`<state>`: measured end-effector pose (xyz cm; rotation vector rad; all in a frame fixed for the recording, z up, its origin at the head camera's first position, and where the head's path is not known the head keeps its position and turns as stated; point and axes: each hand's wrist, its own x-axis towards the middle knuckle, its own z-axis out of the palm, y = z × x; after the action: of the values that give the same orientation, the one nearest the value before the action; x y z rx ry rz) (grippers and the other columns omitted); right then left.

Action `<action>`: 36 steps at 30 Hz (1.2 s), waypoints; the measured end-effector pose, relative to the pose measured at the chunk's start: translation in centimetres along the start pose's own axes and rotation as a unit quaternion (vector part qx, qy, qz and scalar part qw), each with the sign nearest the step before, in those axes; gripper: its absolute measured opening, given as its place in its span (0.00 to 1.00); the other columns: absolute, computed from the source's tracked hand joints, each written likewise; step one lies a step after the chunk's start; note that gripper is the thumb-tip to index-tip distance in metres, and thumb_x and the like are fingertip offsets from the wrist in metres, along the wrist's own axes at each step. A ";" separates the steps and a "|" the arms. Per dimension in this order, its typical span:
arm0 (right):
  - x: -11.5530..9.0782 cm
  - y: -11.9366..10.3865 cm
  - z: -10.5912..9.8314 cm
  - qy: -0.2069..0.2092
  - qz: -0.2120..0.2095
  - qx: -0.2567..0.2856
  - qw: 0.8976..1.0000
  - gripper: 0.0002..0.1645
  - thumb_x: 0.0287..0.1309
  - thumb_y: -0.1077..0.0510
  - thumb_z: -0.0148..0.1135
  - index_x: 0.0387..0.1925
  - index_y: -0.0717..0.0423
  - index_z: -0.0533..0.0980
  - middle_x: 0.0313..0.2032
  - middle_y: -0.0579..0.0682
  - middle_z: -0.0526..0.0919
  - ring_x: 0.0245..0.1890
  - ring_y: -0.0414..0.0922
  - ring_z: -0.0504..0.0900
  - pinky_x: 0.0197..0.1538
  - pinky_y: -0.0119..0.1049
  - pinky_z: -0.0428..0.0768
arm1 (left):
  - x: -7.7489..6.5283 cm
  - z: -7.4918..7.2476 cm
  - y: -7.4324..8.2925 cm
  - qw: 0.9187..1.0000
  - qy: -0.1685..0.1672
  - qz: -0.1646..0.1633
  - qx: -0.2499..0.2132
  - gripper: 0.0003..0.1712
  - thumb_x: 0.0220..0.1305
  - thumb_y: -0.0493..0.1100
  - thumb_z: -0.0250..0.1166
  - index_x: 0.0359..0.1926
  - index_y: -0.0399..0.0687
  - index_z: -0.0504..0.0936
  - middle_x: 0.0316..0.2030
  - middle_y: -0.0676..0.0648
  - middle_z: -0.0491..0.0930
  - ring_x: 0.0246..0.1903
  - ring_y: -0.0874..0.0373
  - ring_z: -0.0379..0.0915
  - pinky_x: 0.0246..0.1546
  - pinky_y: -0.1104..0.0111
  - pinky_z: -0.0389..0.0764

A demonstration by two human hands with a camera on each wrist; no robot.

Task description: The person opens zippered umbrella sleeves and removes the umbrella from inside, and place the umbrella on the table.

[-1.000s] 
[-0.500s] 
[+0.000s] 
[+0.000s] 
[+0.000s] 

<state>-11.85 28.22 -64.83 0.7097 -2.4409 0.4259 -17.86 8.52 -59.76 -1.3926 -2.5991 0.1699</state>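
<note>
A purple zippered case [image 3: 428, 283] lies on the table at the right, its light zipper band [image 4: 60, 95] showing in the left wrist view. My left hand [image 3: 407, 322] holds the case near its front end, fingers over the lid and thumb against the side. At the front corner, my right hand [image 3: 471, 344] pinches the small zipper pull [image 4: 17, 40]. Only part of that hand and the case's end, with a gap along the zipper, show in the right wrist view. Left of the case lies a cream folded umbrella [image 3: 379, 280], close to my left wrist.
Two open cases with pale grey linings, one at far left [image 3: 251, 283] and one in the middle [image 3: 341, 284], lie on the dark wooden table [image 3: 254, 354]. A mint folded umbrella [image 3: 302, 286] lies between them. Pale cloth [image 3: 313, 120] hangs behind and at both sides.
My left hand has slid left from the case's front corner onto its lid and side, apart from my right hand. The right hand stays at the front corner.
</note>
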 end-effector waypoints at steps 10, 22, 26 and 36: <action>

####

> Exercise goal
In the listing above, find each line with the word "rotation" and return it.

> Exercise answer
`<state>`: measured end-effector pose (xyz cm; rotation vector rad; all in a frame fixed for the recording, z up, its origin at the head camera's first position, and where the head's path is not known the head keeps its position and turns as stated; point and axes: each hand's wrist, its own x-axis towards the middle knuckle, its own z-axis out of the palm, y = z × x; after the action: of the values that give the same orientation, the one nearest the value before the action; x y z rx ry rz) (grippers and the other columns omitted); right then left.
Action `<action>`: 36 steps at 30 Hz (1.2 s), waypoints; the measured end-effector pose, relative to the pose measured at the chunk's start: translation in centimetres along the start pose's own axes and rotation as a unit quaternion (vector part qx, qy, qz and scalar part qw), each with the sign nearest the step before, in those axes; gripper: its absolute measured opening, given as its place in its span (0.00 to 1.00); the other columns: absolute, computed from the source's tracked hand joints, each written likewise; step one lies a step after the chunk's start; note that gripper is the thumb-tip to index-tip distance in metres, and thumb_x and the like are fingertip offsets from the wrist in metres, along the wrist's own axes at each step. A ";" separates the steps and a "|" the arms. Per dimension in this order, its typical span:

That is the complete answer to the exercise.